Each line in the records below, from the one that contains "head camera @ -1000" to the one that contains "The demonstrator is", should be reproduced exactly, the first and last included.

--- RECORDS TO PROCESS Enclosed Below ---

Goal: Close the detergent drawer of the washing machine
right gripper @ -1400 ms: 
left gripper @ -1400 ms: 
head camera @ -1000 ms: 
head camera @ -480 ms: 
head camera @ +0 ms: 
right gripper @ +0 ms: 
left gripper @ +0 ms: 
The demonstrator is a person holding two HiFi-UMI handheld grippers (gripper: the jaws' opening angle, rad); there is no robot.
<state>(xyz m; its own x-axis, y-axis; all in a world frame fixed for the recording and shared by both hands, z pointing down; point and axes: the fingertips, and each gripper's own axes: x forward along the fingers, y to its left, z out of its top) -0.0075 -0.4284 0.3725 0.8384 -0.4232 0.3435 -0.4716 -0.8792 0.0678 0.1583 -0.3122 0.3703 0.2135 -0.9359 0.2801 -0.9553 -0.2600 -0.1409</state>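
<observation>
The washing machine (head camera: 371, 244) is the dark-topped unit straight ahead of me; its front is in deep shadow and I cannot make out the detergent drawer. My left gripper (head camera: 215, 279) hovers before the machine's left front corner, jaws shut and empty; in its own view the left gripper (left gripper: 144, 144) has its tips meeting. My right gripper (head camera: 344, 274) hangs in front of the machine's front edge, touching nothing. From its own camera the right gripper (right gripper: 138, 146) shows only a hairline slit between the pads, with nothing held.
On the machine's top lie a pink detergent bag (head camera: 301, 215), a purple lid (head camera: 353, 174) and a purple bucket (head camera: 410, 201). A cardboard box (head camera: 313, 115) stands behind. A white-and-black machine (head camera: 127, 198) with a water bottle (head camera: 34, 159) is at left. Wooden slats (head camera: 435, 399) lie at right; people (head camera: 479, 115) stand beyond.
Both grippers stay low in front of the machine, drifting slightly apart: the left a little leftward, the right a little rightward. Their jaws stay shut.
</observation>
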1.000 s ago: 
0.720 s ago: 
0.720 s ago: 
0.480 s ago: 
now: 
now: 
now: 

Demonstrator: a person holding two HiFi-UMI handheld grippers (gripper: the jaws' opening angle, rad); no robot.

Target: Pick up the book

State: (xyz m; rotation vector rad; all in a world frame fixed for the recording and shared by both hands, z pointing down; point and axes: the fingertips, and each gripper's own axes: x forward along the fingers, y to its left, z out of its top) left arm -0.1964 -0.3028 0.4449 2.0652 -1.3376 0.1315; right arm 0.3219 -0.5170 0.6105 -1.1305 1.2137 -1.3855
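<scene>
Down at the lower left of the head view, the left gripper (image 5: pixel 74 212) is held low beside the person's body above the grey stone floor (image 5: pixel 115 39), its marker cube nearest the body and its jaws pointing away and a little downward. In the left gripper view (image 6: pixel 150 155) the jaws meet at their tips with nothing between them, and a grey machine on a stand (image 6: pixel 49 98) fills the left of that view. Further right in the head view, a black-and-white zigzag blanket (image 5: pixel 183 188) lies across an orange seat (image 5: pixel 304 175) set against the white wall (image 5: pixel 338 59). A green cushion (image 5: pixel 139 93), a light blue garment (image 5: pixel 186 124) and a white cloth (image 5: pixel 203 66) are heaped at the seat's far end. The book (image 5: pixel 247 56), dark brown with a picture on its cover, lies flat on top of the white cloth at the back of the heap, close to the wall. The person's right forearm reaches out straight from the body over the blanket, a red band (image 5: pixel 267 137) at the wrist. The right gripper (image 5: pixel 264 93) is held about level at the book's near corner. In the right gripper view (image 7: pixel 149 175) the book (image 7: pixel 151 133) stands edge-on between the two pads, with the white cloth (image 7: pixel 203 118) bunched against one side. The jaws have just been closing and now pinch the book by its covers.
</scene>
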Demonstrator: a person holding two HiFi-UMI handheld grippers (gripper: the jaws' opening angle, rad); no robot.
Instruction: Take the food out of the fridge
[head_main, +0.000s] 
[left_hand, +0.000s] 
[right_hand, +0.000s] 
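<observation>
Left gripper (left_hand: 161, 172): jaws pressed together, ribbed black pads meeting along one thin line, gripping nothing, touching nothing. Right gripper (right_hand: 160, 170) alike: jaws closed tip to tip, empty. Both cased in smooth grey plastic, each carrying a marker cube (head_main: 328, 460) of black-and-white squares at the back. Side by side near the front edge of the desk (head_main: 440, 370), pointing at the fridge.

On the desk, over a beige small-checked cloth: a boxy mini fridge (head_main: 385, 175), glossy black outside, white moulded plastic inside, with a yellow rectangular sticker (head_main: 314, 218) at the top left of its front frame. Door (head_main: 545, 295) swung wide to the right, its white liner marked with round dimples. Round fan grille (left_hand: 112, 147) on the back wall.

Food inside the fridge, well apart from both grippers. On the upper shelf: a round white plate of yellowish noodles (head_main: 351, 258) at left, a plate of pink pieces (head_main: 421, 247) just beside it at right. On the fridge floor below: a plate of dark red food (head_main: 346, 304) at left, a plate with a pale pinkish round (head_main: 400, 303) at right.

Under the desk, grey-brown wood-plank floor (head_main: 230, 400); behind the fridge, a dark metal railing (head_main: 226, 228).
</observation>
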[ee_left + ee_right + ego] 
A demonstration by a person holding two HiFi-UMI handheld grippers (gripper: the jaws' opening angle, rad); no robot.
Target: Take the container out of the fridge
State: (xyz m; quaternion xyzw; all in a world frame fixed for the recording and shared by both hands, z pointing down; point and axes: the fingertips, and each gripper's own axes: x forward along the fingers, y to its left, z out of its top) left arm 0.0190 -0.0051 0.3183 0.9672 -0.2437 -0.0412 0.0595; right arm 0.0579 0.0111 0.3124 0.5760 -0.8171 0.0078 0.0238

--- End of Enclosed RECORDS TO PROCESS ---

### ANSWER SPACE
head camera @ -1000 ms: 
head camera @ -480 ms: 
head camera @ +0 ms: 
right gripper @ +0 ms: 
left gripper @ +0 ms: 
The demonstrator is a person holding two HiFi-UMI handheld grippers (gripper: the jaws' opening angle, rad); there is no robot.

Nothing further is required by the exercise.